Whodunnit? was a British television game show that aired on ITV from 15 August 1972 to 26 June 1978. The show originally aired as a pilot and was hosted by Shaw Taylor. It then became a full show, with the first series being hosted by Edward Woodward and then Jon Pertwee took over hosting duties from the second series until the show's end.

Development 
The armchair detective gameshow was devised by Jeremy Lloyd and Lance Percival.

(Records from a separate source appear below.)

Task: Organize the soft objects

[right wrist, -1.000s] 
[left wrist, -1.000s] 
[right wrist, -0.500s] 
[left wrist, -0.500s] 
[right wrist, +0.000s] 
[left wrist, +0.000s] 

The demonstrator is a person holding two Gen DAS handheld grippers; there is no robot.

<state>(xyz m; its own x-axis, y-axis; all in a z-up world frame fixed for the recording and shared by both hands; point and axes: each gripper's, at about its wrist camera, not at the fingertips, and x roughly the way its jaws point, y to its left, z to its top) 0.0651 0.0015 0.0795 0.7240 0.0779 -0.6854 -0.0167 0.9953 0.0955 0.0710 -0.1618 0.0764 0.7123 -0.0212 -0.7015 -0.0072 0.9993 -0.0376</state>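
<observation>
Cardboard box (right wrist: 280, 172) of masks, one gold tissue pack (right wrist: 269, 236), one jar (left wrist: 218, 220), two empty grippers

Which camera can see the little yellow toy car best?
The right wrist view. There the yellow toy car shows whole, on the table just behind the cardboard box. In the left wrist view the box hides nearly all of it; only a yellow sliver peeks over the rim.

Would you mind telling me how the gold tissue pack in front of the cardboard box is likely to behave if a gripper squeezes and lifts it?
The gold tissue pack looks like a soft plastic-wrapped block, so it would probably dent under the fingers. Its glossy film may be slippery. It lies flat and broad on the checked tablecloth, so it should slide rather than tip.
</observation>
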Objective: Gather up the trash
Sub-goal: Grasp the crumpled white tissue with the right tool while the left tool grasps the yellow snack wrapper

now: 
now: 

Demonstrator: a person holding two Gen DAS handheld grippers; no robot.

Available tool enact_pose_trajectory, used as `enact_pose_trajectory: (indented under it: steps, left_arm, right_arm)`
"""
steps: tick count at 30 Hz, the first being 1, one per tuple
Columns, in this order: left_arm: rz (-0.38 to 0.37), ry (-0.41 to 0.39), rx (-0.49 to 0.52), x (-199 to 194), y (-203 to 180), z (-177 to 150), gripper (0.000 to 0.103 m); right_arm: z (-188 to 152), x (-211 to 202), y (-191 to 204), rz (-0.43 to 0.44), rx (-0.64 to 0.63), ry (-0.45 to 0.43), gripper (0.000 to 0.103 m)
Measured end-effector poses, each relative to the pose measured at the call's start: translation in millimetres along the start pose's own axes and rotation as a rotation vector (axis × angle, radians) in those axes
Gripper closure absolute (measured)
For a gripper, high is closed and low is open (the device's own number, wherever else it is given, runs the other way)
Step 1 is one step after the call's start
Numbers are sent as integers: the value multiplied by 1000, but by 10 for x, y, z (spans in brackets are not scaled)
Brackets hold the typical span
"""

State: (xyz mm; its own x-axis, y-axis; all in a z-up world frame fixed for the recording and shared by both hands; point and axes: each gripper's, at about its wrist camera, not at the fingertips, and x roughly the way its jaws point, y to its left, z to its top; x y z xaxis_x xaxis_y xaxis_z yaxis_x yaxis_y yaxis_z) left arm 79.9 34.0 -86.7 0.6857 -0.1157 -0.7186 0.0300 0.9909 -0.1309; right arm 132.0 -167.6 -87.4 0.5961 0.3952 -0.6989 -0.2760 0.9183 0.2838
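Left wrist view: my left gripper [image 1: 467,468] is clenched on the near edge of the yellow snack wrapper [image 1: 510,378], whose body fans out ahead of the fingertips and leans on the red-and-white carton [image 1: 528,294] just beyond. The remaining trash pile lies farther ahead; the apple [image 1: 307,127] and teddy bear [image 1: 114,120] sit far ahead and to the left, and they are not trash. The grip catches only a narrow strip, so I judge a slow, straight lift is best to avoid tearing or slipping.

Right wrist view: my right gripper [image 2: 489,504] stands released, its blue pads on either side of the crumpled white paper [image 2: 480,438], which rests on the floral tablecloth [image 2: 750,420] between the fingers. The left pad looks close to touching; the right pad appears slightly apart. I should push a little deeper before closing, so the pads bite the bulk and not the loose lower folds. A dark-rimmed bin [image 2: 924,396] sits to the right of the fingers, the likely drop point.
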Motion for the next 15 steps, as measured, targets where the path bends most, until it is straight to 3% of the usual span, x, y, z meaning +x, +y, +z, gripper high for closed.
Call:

Multiple panelists (Joanna Lumley, Mollie Sudgen, Robin Nedwell) and suspects (Christopher Biggins) would later appear as characters in the 1990 game show Cluedo, heavily inspired by Whodunnit?.

Format
Each week it featured a short murder-mystery drama enacted in front of a panel of four celebrity guests who then had to establish who the murderer was.
One week there was a smuggling mystery and no murder. The panel members could interview the remaining characters, with the proviso that only the guilty party or parties could lie. Each panelist could also request to see a short replay of one section of the initial drama, which would often include events as they occurred and flashbacks as seen and narrated by individual suspects. For series 1, the entire audience also took part in guessing who was guilty (with the winner winning a prop from the set).

For series 2 and 3, four members of the audience formed a panel, but did not question the suspects, with the winner taking away a 'Whodunnit?' trophy (a magnifying glass in a frame). For series 4 and 5, the audience panel was dropped and a TV Times competition winner formed part of the main panel (taking away a prop from the set if they won the game). For series 6, they were dropped entirely. At the end the compere would reveal the guilty (usually a murderer) with the catchphrase "would the real 'Whodunnit' please stand up?".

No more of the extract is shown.